Failure To Launch, Refusal To Grow Up
By Kevin Thomas | June 4, 2018, 20:24 EDT
I am missing my daughter this summer, her first away from home. Having just completed her college freshman year, she applied for internships, paid her way to an interview in Washington D.C., worked out her housing, and then secured an extra job waitressing on the weekends to save for her sophomore year.
My daughter is 18.
Michael Rotondo lives with his parents, will not get a job, nor contribute around the house. His parents asked him to leave several times. He’s refused.
Mr. Rotondo is 30 years old.
Perhaps you followed the Rotondo case, which ended up in court last week in upstate New York. Frustrated by their son’s refusal to grow up and leave, the parents sued to have him evicted.
The story has received worldwide attention because of the bizarre nature of the case – with plenty of references to the forgettable movie Failure to Launch, which features a couple (Terry Bradshaw and Kathy Bates) that hires a woman (Sarah Jessica Parker) to attract their grown son (Matthew McConaughey) and encourage him to move out of the house.
Good for a few laughs …
But then along comes the Rotondo story and you read it again and again, looking for the punchline. There isn’t one. The story has Reality TV written all over it. Apparently, Michael (should we call him Mikey?) thinks so. While his parents stay away from cameras and interviews, Michael is all about his 15 minutes of fame.
While tempted to keep laughing at Michael, Syracuse.com pointed out a few non-laughing matters, like Michael is actually a father himself (with no custody or visitation rights to his son) and that he was once arrested for “stalking, menacing, and harassing” a woman. Michael also owns a rifle. Even gun-rights advocates should be concerned.
Commentators on the story are quick to call this another example of the self-centered Millennial generation. Others are blaming a society that does not allow boys to become men. According to Karol Markowicz of the New York Post:
“A Pew Research poll from 2016 showed that men age 18-36, exactly Michael Rotondo’s demographic, were more likely to be living at home with their parents … The same isn’t true for women. We can’t blame this stagnation on the entitlement of the millennial generation when half of that generation is living their lives as intended … To shrug our shoulders and not care what happens to a generation of young men is to produce a generation of Michael Rotondos, adrift and living at home as they enter their 30s.”
Maybe I should have not have used my 18-year-old daughter as an example of responsibility.
Years earlier, my oldest son took an unpaid internship in Baltimore one summer. He lived thriftily and, for transportation, learned the city bus schedules. When he graduated without a job, he took a low-paying internship out of state – and took a second job at a pizza joint – until he worked his way to full-time employment.
None of my three oldest children stayed at home after they graduated. And my two college-age children are not home this summer. I miss them dearly, but our task as parents is to essentially “launch” them with tools to be “a good person, a good citizen. You teach the child morals and instill a work ethic …”

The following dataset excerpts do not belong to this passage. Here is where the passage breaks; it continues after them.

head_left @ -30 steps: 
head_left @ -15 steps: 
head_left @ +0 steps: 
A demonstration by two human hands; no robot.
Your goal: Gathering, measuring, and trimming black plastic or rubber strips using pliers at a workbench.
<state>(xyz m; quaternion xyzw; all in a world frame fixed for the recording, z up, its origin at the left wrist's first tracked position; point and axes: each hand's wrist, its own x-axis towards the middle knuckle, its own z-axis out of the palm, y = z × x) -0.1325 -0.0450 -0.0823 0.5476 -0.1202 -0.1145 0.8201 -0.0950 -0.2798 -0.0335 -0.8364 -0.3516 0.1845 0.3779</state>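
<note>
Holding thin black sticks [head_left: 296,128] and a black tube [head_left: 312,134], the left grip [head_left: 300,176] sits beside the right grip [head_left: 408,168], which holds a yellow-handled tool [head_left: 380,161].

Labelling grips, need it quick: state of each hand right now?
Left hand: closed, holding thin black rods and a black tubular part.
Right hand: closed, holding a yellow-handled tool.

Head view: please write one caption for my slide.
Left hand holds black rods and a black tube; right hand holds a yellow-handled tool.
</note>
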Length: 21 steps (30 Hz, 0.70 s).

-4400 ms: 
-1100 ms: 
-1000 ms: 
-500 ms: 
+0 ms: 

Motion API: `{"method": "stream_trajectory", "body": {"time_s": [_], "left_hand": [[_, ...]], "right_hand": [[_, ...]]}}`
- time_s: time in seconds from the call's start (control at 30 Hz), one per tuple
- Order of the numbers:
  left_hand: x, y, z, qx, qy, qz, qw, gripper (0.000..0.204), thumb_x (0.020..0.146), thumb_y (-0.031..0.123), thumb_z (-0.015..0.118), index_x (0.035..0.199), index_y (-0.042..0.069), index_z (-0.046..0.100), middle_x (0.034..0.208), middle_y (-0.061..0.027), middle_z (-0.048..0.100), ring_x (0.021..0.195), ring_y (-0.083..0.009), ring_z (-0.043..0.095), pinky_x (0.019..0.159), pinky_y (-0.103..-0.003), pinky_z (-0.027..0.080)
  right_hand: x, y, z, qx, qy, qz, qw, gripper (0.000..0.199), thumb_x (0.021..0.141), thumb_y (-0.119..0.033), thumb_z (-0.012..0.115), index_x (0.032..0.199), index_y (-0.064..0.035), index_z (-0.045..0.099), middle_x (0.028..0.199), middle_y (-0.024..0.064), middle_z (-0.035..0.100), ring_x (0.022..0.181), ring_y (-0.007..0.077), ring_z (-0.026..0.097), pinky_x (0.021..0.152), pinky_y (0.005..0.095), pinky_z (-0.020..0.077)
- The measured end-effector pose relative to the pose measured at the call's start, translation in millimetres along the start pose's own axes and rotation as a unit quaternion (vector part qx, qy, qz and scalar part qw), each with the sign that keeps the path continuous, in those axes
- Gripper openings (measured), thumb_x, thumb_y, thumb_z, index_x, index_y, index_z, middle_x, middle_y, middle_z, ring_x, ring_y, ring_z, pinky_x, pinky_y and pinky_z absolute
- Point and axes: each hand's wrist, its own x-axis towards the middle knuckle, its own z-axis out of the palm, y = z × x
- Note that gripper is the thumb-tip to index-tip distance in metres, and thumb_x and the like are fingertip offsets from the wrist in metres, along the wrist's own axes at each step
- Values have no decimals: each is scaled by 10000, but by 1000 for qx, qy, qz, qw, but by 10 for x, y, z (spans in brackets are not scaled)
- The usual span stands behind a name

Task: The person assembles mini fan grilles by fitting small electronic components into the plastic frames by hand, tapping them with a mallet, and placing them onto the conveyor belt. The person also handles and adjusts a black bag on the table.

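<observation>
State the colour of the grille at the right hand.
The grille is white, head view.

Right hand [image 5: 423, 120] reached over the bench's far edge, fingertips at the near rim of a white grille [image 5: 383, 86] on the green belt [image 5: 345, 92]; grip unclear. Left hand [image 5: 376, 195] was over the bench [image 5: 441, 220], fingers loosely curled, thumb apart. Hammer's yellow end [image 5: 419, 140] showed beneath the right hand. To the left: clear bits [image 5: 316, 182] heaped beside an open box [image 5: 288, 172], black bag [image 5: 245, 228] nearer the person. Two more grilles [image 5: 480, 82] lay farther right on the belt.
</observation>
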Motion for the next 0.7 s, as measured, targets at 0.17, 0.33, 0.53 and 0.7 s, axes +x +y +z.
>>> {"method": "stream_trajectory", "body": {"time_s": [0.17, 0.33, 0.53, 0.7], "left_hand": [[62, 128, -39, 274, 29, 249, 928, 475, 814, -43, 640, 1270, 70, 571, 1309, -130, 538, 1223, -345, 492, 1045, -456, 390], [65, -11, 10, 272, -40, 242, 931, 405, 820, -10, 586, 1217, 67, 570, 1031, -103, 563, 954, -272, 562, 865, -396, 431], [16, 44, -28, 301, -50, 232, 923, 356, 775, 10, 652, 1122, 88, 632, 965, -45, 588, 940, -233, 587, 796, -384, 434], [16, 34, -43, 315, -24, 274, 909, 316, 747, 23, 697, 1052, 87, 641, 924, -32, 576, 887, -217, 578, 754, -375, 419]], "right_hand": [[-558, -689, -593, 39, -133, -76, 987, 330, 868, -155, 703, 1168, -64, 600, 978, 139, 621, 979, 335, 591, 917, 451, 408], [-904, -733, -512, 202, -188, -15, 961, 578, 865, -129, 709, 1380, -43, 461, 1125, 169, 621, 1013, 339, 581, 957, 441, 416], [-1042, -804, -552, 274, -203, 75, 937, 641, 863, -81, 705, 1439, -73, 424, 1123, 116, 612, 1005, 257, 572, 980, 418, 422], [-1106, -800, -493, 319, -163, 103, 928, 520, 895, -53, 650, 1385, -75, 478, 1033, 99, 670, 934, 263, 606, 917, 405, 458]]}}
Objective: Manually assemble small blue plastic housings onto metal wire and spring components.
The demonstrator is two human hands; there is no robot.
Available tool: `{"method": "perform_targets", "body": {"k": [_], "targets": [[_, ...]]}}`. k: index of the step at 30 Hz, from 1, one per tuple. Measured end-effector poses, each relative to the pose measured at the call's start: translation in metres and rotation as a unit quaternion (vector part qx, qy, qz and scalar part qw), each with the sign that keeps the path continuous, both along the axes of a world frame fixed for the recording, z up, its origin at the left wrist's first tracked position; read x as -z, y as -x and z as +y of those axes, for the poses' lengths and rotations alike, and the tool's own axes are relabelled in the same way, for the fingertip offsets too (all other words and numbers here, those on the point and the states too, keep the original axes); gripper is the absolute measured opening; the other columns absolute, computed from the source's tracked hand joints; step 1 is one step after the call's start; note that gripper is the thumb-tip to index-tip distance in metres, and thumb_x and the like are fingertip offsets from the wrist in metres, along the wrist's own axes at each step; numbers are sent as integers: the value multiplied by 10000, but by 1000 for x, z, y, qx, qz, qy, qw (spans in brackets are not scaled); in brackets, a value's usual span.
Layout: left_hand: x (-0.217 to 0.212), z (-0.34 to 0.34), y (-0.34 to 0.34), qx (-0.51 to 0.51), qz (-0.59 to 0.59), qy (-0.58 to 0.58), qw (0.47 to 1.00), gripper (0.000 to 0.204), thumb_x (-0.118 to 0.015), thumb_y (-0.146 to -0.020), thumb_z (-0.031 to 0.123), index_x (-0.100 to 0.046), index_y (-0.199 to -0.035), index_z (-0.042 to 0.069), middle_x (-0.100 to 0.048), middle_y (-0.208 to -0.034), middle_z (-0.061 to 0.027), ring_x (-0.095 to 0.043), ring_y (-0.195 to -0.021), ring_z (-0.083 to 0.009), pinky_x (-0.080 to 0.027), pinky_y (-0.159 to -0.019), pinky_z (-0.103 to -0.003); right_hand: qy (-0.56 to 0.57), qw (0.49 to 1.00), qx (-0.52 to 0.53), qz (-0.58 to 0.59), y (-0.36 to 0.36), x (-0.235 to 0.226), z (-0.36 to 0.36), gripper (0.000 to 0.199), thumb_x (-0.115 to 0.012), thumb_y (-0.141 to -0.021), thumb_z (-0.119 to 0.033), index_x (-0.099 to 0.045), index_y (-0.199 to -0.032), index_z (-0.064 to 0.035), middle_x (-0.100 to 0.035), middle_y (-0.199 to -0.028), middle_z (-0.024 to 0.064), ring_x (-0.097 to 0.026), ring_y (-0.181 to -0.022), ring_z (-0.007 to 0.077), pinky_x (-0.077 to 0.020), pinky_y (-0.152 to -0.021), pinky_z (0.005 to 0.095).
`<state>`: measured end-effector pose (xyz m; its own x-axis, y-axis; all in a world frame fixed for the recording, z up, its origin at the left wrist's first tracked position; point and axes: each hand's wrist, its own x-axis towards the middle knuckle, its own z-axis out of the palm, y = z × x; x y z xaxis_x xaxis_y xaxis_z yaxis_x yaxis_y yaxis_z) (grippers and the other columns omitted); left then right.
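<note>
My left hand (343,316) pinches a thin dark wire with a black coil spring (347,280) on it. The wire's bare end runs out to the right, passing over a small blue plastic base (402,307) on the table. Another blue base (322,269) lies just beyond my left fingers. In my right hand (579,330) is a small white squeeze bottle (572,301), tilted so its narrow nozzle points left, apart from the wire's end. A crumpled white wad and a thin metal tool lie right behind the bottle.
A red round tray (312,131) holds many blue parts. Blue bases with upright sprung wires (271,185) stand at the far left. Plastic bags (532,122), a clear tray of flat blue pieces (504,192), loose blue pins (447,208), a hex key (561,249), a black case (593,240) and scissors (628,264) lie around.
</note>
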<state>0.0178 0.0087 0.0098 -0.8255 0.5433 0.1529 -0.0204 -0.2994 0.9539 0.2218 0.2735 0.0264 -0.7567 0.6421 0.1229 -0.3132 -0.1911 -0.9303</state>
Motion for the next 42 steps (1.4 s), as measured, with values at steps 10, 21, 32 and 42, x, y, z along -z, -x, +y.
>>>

Those words came from a story in this space about saying good-bye to your college-bound children. It included two sentences: “Love is not coddling. It’s about knowing when to let go.”
This is not magical parenting. Maybe the blessing of a large family on limited resources is that if the kids have goals, they really must work to reach them.
Of course, financial problems force some adult children to stay at home – hopefully temporarily. The Rotondo situation is a disaster.
There is a time for children to grow up and face responsibility. Ages vary, but I’m thinking closer to 18 than 30.
Kevin Thomas is a writer and former teacher living with his wife and children in Standish, Maine.